Une mesure incomprise par une partie des joueurs

Chez plusieurs parieurs interrogés, une question revient sans cesse : pourquoi taxer le Loto et pas les pertes ? Dans l’imaginaire collectif, le gain n’est pas un revenu classique, mais un coup de chance, parfois rare, parfois unique dans une vie.  Cette incompréhension nourrit un sentiment d’injustice, surtout chez les joueurs occasionnels, qui voient dans cette retenue une pénalisation de l’espoir, plutôt qu’une contribution équitable.

À l’inverse, d’autres parieurs affichent une position plus mesurée, voire résignée. Yao (nom prêté), la cinquantaine, relativise : « Si l’État prend 5 % et que ça sert à construire des routes, des hôpitaux ou des écoles, pourquoi pas ? On gagne quand même le reste. »

Pour ces joueurs, le patriotisme fiscal l’emporte sur la frustration. Ils rappellent que dans d’autres pays, les gains de jeux sont parfois taxés bien au-delà de 5 %.

Certains estiment même que cette décision pourrait assainir le secteur et renforcer la crédibilité des jeux légaux, face aux circuits informels.

Entre résignation et silence prudent

Mais au-delà des prises de position tranchées, une majorité adopte une attitude plus silencieuse. Beaucoup préfèrent ne pas critiquer ouvertement, par crainte ou par lassitude. « On n’a pas le choix. Si tu veux jouer, tu acceptes les règles », résume un jeune étudiant rencontré à Attikoumé.

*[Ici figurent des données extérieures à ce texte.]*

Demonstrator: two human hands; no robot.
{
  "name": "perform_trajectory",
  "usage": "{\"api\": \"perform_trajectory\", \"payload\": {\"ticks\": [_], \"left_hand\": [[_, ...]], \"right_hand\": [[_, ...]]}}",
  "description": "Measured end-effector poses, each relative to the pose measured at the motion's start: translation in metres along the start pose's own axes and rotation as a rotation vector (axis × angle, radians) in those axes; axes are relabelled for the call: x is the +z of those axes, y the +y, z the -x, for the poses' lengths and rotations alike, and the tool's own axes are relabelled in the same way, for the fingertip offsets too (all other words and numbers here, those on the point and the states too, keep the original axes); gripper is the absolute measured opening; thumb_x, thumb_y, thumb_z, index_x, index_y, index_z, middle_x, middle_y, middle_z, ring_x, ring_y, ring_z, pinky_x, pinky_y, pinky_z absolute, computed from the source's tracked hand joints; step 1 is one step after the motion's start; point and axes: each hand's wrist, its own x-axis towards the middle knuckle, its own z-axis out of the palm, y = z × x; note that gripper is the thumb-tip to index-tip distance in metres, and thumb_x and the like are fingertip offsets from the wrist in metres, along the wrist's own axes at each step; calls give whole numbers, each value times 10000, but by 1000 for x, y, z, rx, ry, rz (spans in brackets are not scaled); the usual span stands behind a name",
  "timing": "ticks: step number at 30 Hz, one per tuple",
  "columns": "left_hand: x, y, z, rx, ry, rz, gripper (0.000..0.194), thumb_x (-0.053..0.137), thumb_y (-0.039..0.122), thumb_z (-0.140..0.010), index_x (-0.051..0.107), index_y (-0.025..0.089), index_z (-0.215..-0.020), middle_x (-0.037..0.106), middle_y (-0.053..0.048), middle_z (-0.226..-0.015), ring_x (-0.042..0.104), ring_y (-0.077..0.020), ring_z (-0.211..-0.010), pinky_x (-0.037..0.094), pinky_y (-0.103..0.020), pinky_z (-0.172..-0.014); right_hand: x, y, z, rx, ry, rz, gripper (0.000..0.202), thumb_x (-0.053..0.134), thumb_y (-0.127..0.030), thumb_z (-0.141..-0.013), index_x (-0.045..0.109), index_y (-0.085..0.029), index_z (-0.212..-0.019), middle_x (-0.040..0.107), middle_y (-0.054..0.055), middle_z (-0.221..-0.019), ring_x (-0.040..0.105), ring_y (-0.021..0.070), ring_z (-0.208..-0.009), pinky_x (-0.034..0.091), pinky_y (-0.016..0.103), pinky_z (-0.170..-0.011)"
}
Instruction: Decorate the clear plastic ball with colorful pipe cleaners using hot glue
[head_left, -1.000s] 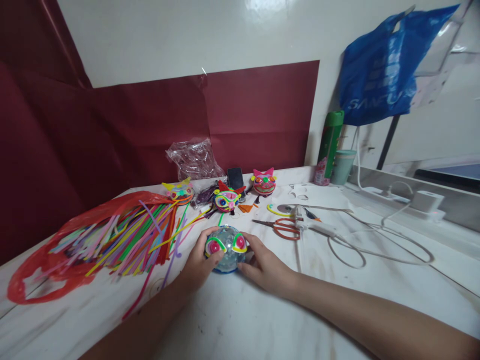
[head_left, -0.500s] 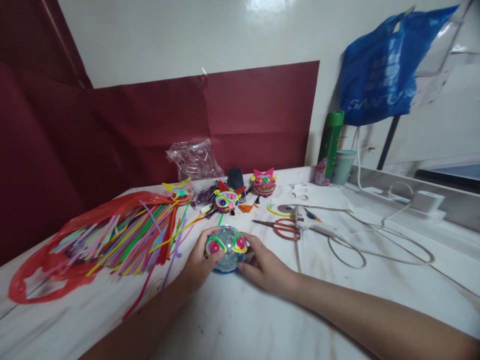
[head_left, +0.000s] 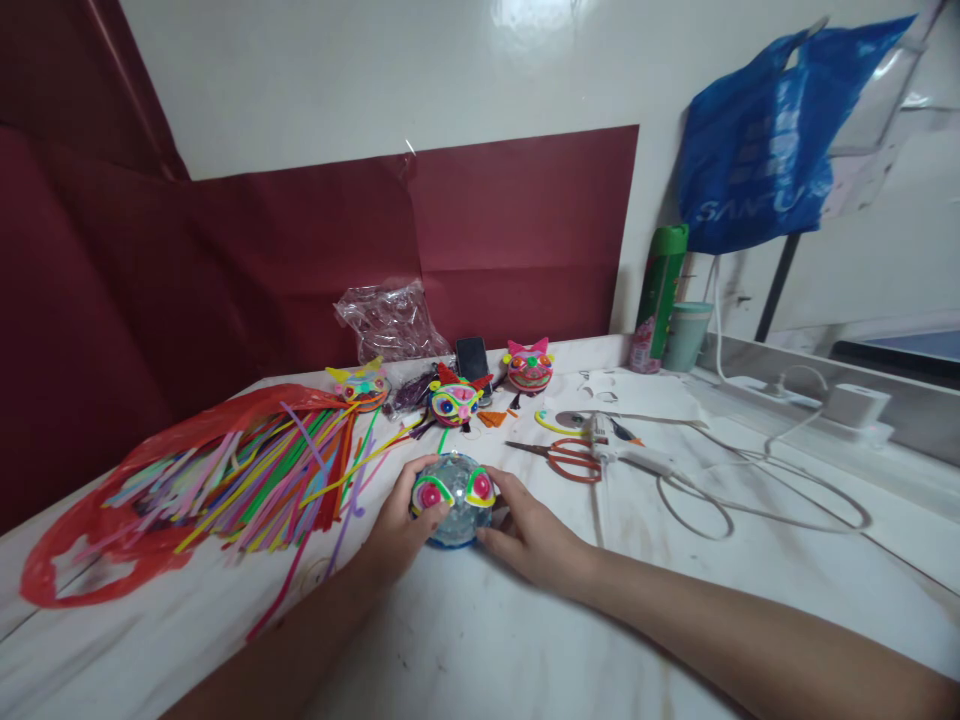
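A round, clear bluish ball (head_left: pixel 459 520) with two pink-centred eyes edged in green, white and yellow is held between my hands just above or on the white table (head_left: pixel 480 640). My left hand (head_left: pixel 401 520) grips its left side, the thumb lying over the front by the left eye. On the right side, the fingers and thumb of my right hand (head_left: pixel 525 530) close round its edge. Behind the ball sit a finished-looking colourful face ball with red horns (head_left: pixel 454 400), a pink-eared one (head_left: pixel 529 367) and a yellow-eared one (head_left: pixel 360 385).
Many coloured pipe cleaners (head_left: pixel 277 480) lie on a red plastic bag (head_left: pixel 45 560) at left. Red-handled scissors (head_left: pixel 574 460), a white glue gun (head_left: pixel 637 457) and its looping cable lie right. Behind stand a phone (head_left: pixel 472 358), green spray can (head_left: pixel 660 300) and cup (head_left: pixel 686 338).
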Motion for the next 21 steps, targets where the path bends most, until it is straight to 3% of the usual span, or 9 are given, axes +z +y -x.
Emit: {"api": "perform_trajectory", "payload": {"ticks": [4,11,21], "left_hand": [[0,0,0,-31,-10,4,586,622,308,-696,464,177,-1245,606,-105,-1166,609,-277,-1001,493,-386,-844],[-1,-4,-1,12,-11,4,563,621,284,-719,471,185,-1252,596,-102,-1209,573,-287,-1106,460,-395,-925],[1,9,2,25,0,-48,548,598,319,-698,481,171,-1213,580,-113,-1219,559,-290,-1116,445,-414,-953]], "right_hand": [[0,0,-1,4,-7,-7,632,607,-147,-785,337,-212,-1353,531,112,-1177,606,179,-859,539,319,-719],[0,0,-1,2,-4,-20,646,612,-143,-778,337,-223,-1357,520,113,-1196,604,182,-868,533,331,-747],[0,0,-2,0,2,-22,649,616,-125,-770,345,-216,-1353,526,115,-1211,606,173,-872,535,314,-746]]}}
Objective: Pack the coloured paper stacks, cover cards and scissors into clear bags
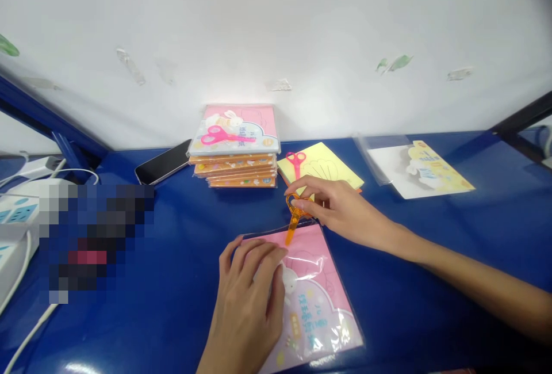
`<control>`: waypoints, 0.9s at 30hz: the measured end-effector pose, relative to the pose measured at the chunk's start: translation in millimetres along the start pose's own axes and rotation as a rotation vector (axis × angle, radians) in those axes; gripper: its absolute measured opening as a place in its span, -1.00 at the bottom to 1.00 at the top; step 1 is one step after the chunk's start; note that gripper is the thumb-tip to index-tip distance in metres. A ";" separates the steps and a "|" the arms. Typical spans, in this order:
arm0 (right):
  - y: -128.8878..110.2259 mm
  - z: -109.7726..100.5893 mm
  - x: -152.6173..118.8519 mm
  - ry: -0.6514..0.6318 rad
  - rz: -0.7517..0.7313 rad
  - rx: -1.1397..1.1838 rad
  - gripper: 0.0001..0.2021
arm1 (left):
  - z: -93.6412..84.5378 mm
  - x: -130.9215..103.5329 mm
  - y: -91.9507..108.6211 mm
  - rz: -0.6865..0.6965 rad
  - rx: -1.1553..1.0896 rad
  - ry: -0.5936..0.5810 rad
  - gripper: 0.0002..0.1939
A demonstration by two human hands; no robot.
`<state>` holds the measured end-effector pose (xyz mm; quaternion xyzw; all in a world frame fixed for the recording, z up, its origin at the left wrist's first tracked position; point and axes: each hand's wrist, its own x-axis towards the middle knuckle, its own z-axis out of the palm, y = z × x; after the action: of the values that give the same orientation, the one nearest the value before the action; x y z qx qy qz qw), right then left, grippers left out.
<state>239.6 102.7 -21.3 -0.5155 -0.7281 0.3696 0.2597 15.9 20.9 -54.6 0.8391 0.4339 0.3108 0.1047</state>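
Right fingers [317, 187] are pinching orange plastic scissors [293, 228], probably light, sensibly by the loops; left fingers [254, 259] are covering a flat, pink plastic packet [317, 276].

The left hand [250, 293] is palm down, its back showing, with the left fingers [254, 250] side by side, bent at the knuckles and pointing away from the body; the left thumb [276, 305] lies nearer than their tips. Beyond them and to their right, the right hand [334, 204] is turned sideways, its right fingers [313, 184] curled into a pinch. Behind these, the right wrist [394, 239] is nearly straight, and the bare right forearm [474, 282] slants toward the body.
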 end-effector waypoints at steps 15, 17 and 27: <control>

Cette résignation en dit long sur le rapport des citoyens aux décisions publiques : on subit, on s’adapte, on continue. Au fond, cette taxe sur les gains LONATO agit comme un révélateur. Elle met en lumière les attentes, les frustrations et les contradictions d’une jeunesse et d’une population en quête de solutions rapides.

À Lomé, le Loto n’est pas qu’un jeu. C’est un miroir social. Et désormais, même la chance a un prix.